A recent study from the National Institute on Reitrement Security revealed that only 42% of private sector workers between the ages 25 and 64 in the U.S. have any retirement coverage in their current job, which means that roughly 38 million workers in the U.S. do not have any retirement account savings at all.  Add to that the fact that Social security’s finances are not likely to survive the Baby Boom (as U.S. lawmakers have borrowed from the funds for decades).  Some have done extremely well, but others haven’t been so skilled and/or lucky.

Other advanced democracies including the UK, Australia, and Israel have mandatory savings plans for moderate income workers which is sometimes referred to as “superannuation”.

Australia’s system, in particular, is very highly regarded system (by investment managers) and the Australians themselves.  There, an employer must set aside 9% of an employee’s earnings currently to go into retirement savings, and will soon have to set aside 12%. Employees can choose to put more money in the mandatory savings plan if they wish, and often do at around 3%.  The system is ideal because although our 401(k) plans can grow tax-advantaged, most individuals don’t have the financial skills to manage the process themselves.  Even seemingly savvy Baby Boomers were burned when the stock market tanked a few years ago (most investment bankers would recommend portfolios consist of more cash-like investments as someone approaches retirement, hence their assets would not be endangered by stock market volatility, but because many did not save as much as they should have, they were more inclined to make risky decisions and got burned when the markets tanked).

posted by: Salmo | January 31, 2014  6:17pm

Don’t go for it, don’t go for it! Joebigjoe is spot on. We’ll end up investing in Husky pups or some other foolish thing and Big Government will be dipping into the pot for that or something else. There is already many rumors floating about that the U.N. is looking at U.S. pension and 401-K savings to fund projects in poverty stricken parts of the world. DON’T GO FOR IT!!!

posted by: StanMuzyk | February 1, 2014  1:22pm

@Saimo:  Why spin off into rumors?  Our elected Governor,General Assembly, U.S.Conressmen, and President—aren’t doing a good job of coping with our real problems. The taxpayers are paying for their glowing press releases—which we all must take “with a grain of salt.”
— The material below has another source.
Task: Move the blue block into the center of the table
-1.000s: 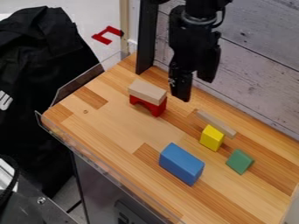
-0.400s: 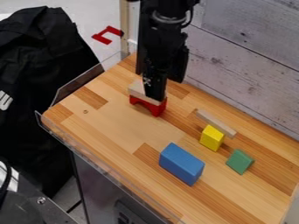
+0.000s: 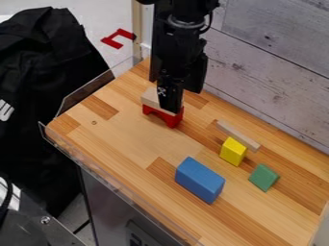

posted by: Fisherman | February 2, 2014  5:05pm

Christine,

Why did you feel it necessary to post my comment and then remove it?

posted by: Christine Stuart | February 2, 2014  6:39pm

Christine Stuart

Fisherman,
I have no idea what you’re talking about. I approve a lot of comments these days and it was removed if it did not adhere to our commenting policy. If you believe we made a mistake I’m happy to chat about it. Email me at ctnewsjunkie at gmail.com

posted by: Joebigjoe | February 3, 2014  5:38pm

If you do some research on US Bill “HB5337,” you will find the plan to nationalize retirement wealth.  On May 6, 2012 Lauren Schmitz, a research analyst at the Bernard L Schwartz Center for Economic Analyst (SCEPA), introduced HB5337.  This 401(k)/IRA de-privatization is the brainchild of Teresa Ghilarducci, whom through funding from the White House and the Ford & Rockefeller Foundations engineered a new “Regulatory & Tax Incentive.” The purpose is to force Americans to convert their Retirement Accounts into Government Managed accounts.